**What the task requires:** Answer with the exact lines of the following material from the one containing "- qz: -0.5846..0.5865" through the one containing "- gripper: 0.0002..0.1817", both end lines included.

**Material shown:**
☆ ☆ ☆ ☆ ☆

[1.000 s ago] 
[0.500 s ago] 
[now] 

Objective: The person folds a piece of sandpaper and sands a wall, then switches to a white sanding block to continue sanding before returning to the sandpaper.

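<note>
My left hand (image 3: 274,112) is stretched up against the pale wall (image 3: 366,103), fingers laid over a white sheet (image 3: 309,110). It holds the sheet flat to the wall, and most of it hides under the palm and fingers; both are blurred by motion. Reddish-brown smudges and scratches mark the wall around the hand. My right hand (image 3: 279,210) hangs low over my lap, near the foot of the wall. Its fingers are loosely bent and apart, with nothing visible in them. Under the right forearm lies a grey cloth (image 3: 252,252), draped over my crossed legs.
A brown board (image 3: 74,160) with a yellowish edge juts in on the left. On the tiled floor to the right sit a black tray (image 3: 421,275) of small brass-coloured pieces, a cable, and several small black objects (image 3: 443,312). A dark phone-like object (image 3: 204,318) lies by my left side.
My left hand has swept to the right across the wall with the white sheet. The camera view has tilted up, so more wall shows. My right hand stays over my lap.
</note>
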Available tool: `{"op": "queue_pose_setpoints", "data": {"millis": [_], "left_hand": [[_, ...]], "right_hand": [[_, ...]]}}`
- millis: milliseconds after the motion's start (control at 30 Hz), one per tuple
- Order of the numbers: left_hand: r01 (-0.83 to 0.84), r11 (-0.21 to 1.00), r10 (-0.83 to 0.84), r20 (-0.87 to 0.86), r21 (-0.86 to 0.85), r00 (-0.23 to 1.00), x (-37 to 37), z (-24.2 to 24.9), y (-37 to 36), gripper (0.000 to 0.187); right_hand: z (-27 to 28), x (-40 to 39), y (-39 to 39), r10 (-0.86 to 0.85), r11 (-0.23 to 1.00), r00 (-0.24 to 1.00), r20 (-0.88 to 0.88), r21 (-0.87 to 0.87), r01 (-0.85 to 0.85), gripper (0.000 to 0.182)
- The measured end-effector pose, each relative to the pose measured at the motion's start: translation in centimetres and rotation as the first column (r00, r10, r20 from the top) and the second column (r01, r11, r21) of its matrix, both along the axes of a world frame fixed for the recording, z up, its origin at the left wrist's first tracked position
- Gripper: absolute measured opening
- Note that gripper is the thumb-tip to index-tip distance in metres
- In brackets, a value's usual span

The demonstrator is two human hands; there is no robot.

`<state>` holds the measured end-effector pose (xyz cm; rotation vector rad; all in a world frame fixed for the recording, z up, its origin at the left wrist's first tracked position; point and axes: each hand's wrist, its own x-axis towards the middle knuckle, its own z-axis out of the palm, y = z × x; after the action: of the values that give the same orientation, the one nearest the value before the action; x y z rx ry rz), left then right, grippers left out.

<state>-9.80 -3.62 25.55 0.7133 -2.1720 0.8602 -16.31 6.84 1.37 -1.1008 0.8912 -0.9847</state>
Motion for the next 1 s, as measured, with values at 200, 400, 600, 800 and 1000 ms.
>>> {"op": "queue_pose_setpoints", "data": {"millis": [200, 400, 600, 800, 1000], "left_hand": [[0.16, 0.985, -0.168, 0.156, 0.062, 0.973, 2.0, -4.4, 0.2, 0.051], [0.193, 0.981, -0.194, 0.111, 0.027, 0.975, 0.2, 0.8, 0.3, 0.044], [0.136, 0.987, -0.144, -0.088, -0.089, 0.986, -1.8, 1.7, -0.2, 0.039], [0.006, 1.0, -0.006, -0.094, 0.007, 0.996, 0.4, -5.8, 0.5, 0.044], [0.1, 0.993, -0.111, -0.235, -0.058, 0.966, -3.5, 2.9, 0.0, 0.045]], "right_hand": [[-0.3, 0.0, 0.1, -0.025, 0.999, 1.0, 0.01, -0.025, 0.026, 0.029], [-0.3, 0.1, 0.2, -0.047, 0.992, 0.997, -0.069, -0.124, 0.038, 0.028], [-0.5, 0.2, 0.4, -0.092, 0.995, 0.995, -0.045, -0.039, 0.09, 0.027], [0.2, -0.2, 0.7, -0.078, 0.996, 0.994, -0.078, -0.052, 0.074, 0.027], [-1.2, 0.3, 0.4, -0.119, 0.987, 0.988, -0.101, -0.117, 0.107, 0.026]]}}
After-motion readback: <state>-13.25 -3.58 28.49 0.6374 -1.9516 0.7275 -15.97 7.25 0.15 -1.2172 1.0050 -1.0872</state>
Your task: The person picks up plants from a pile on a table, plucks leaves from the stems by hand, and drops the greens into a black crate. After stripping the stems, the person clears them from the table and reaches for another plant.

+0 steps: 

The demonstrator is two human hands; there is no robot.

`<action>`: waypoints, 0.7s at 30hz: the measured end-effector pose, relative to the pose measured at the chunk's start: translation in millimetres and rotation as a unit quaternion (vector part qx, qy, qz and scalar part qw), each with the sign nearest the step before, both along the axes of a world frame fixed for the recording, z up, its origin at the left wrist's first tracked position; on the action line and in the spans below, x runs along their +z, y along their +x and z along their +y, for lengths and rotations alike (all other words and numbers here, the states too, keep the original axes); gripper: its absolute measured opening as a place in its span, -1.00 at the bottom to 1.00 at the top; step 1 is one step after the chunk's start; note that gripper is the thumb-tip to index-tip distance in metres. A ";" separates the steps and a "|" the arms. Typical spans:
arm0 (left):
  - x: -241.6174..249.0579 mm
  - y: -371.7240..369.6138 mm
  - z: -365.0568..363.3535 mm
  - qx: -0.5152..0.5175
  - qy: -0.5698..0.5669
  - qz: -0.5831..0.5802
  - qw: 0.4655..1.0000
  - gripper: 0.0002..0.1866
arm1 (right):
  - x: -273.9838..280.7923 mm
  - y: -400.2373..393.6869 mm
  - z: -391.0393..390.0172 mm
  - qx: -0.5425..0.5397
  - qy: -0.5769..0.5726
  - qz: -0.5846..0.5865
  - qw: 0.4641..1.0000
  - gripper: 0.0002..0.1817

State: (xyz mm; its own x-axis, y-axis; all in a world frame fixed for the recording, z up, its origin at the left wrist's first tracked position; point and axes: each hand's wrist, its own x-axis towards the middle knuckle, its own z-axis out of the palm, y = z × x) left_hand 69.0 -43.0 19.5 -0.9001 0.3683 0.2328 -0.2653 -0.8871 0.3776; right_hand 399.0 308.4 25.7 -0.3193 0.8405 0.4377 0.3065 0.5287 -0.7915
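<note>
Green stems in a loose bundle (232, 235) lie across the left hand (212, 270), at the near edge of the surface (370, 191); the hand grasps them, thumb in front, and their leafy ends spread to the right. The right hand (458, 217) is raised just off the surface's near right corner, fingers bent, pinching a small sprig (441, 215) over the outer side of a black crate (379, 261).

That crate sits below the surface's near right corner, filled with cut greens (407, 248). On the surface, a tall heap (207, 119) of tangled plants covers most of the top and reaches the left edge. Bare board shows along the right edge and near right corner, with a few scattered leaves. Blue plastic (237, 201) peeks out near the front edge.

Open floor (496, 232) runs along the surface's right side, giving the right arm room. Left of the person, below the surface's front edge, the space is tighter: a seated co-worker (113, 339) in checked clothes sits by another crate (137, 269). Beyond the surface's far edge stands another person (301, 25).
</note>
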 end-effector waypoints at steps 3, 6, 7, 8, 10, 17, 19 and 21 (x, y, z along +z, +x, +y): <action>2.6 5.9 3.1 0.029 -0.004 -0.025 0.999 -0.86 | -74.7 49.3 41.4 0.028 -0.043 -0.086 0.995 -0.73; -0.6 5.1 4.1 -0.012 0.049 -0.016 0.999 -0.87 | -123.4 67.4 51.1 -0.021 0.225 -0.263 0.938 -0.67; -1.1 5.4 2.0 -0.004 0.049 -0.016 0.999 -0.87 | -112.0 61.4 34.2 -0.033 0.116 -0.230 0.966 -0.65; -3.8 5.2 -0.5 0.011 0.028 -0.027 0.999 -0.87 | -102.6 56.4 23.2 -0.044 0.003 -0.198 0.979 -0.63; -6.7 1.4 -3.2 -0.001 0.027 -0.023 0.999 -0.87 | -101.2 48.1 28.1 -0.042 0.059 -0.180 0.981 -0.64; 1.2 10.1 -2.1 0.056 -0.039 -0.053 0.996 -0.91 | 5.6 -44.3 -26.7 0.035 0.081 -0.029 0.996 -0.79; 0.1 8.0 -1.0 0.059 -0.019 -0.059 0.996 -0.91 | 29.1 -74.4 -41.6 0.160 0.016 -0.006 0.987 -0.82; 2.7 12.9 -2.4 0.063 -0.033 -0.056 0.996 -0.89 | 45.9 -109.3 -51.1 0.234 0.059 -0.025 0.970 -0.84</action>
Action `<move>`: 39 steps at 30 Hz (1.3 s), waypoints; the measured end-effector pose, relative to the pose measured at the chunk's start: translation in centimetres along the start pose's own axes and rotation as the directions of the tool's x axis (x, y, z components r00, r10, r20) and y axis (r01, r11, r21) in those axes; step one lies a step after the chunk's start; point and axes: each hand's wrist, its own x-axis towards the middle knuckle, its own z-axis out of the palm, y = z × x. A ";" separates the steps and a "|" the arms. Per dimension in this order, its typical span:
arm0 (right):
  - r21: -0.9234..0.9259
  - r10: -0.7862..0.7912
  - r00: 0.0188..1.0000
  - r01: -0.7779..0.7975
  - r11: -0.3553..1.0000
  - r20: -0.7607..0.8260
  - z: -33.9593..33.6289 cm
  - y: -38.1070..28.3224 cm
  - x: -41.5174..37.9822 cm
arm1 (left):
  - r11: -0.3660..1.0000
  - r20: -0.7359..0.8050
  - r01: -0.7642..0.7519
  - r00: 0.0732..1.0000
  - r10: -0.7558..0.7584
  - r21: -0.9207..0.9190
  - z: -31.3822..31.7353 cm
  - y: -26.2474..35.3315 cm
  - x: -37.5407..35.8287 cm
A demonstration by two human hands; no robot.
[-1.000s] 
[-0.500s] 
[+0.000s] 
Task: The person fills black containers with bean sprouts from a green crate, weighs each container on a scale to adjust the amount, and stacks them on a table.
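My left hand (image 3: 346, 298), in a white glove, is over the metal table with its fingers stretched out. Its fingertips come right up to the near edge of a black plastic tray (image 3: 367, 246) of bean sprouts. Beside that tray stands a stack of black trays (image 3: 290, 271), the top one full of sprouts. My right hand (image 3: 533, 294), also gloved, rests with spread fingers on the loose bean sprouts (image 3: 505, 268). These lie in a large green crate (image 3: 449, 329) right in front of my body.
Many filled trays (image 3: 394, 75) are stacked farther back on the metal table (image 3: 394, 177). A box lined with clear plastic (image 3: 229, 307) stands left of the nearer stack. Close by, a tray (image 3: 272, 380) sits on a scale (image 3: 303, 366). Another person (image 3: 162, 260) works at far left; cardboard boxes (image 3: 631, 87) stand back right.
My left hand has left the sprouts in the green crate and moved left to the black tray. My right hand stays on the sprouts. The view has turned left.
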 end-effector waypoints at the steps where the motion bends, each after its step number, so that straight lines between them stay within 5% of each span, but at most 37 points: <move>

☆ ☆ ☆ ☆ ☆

**The answer:**
  - qz: -0.5846..0.5865
  - qw: 0.4641..1.0000
  - gripper: 0.0002..0.1817

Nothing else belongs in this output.